Investidor tem até o dia 29 para fazer reserva de fundo de Tesouro Direto

De patinho feio dos investimentos no Brasil, os ETFs (Exchange Traded Funds, no termo em inglês) ganham agora uma forcinha do governo, empurrão esperado já há algum tempo pelo mercado. O Tesouro Nacional abriu neste mês a oferta pública de seu primeiro fundo de renda fixa. O ETF do Tesouro Direto vai replicar uma cesta de índices com títulos públicos referenciados em inflação (títulos NTN-Bs, pós-fixados indexados ao IPCA), com a expectativa de levantar até R$ 2 bilhões por parte dos investidores.

Os interessados terão até o próximo dia 29, última segunda-feira de abril, para fazer a reserva de suas cotas. O fundo começa ser negociado na B3 no dia 21 de maio e, segundo o Tesouro, até 70% das cotas serão destinadas para os investidores de varejo, podendo ser comprados pelas corretoras. O investimento mínimo é de R$ 100 e a liquidez é diária, com saques disponíveis na conta um dia depois de solicitado.

O ETF nada mais é do que um fundo de investimento que espelha o desempenho de índices. Eles são negociados pelas bolsas de valores, como se fossem papéis de uma empresa. O maior ETF em comercialização no Brasil é o Bova11, da gestora BlackRock. Ele é primeiro ETF brasileiro e, negociado pela B3, replica a cesta do Ibovespa, com um patrimônio líquido de R$ 6,486 bilhões.

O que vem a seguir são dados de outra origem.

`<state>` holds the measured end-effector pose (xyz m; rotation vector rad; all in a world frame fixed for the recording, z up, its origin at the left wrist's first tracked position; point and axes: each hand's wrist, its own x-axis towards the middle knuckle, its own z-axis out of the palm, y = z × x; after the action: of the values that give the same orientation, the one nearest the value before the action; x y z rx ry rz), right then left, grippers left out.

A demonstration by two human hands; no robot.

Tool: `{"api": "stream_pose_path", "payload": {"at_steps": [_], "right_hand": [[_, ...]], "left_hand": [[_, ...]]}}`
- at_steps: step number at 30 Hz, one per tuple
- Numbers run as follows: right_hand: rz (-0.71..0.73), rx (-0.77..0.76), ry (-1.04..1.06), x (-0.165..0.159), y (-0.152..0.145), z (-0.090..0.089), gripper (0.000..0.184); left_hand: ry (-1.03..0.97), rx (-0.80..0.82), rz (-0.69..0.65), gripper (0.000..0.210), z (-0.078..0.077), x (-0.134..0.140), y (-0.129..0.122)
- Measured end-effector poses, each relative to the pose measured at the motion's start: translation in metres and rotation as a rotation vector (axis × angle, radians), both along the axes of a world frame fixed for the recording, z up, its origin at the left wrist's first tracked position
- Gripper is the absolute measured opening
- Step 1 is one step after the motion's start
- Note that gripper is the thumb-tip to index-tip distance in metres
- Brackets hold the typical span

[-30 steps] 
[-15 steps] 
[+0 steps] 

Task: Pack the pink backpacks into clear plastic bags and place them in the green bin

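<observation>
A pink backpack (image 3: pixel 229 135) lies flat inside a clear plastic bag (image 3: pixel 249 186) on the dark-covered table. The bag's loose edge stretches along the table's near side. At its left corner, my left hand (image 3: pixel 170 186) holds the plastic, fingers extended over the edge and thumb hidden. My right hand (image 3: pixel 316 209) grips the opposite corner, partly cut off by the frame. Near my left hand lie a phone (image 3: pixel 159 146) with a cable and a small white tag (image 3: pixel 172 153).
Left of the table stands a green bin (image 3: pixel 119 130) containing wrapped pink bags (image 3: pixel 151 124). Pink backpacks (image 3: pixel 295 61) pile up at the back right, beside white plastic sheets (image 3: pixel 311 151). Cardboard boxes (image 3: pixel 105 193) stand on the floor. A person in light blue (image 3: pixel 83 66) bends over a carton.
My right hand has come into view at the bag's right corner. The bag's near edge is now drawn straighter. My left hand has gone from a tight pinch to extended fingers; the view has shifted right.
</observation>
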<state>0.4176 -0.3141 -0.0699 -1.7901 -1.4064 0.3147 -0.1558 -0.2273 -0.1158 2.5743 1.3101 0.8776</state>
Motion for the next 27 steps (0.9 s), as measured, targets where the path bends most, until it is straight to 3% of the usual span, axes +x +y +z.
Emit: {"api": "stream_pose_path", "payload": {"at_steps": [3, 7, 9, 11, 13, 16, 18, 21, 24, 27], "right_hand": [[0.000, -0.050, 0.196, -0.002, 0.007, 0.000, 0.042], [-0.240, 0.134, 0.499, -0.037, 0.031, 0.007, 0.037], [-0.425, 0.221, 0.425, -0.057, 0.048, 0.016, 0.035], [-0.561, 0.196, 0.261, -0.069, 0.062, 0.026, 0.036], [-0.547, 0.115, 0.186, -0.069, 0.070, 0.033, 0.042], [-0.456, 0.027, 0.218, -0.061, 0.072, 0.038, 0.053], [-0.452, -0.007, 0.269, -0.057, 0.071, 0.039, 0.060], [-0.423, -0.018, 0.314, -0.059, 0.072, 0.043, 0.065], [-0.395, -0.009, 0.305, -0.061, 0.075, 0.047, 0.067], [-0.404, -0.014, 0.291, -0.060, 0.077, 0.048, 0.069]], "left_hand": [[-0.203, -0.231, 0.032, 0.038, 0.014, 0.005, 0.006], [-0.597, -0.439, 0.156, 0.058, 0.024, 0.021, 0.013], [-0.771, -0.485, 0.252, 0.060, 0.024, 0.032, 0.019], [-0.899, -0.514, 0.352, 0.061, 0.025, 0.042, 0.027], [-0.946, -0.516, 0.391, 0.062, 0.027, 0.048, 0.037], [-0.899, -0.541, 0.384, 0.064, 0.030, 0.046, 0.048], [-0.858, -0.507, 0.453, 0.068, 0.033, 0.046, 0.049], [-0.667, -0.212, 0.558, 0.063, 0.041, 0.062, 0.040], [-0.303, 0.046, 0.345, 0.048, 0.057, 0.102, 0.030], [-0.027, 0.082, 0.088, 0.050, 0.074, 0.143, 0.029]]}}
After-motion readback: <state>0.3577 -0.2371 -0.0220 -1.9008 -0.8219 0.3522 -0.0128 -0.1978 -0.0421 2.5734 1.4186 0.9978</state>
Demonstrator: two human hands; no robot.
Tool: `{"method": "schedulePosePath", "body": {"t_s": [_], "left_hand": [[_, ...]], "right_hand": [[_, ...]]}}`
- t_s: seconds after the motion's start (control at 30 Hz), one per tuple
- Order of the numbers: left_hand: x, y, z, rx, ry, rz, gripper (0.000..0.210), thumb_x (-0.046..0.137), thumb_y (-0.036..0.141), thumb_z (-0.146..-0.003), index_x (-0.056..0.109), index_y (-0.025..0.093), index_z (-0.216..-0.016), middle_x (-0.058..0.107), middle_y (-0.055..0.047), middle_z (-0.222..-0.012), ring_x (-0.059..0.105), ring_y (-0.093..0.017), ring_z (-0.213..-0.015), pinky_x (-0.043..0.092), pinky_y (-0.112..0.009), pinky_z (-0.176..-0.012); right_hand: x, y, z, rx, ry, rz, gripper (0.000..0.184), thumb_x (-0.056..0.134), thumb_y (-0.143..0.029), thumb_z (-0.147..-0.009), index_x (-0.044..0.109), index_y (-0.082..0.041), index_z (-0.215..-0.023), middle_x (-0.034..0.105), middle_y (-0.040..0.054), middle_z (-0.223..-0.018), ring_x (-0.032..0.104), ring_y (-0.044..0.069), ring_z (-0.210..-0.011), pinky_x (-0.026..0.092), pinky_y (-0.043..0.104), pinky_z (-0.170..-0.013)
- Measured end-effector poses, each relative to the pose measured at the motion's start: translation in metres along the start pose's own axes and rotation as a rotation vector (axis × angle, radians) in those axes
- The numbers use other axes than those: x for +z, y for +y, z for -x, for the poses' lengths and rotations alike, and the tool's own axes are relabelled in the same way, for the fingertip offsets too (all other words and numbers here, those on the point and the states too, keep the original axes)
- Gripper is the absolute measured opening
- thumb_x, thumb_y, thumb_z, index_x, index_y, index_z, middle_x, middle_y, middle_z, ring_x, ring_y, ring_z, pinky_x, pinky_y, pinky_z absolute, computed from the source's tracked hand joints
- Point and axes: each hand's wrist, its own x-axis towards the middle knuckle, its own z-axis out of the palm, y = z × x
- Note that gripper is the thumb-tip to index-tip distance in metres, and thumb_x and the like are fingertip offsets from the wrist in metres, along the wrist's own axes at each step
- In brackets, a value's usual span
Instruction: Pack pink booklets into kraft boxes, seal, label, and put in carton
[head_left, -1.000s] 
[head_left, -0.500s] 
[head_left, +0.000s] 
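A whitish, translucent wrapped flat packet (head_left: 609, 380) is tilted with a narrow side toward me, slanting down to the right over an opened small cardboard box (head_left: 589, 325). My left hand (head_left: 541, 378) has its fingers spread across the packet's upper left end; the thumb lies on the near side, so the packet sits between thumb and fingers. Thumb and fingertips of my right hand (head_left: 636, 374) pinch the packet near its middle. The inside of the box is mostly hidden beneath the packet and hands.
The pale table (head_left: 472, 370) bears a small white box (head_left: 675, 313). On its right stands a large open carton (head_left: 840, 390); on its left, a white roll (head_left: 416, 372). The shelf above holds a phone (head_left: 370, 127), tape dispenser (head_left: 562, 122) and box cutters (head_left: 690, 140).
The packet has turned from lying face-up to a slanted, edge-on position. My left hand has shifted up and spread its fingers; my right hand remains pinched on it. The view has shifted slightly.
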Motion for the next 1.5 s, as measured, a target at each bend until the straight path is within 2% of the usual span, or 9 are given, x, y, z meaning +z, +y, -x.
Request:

O banco Itaú-Unibanco foi a instituição escolhida para a gestão do ETF do Tesouro Direto. Atualmente, existem no Brasil 16 fundos ETFs, sendo que apenas um era de renda fixa. Foi lançado em setembro do ano passado pelo grupo sul-coreano Mirae. Nesse período, o fundo captou dos investidores R$ 130 milhões e acumula um retorno de 11,6% ao ano – ou 400% do CDI. A aplicação mínima também é de R$ 100.

Segundo o diretor da Mirae Asset, Pablo Spyer, o fundo alcança esse resultado “turbinado” por calcular o desempenho de uma carteira teórica, formada por contratos de juros futuros de três anos. “Esse é um mercado interessantíssimo para o investidor hoje. E enquanto os juros estiverem com viés de queda, os ganhos são maiores.”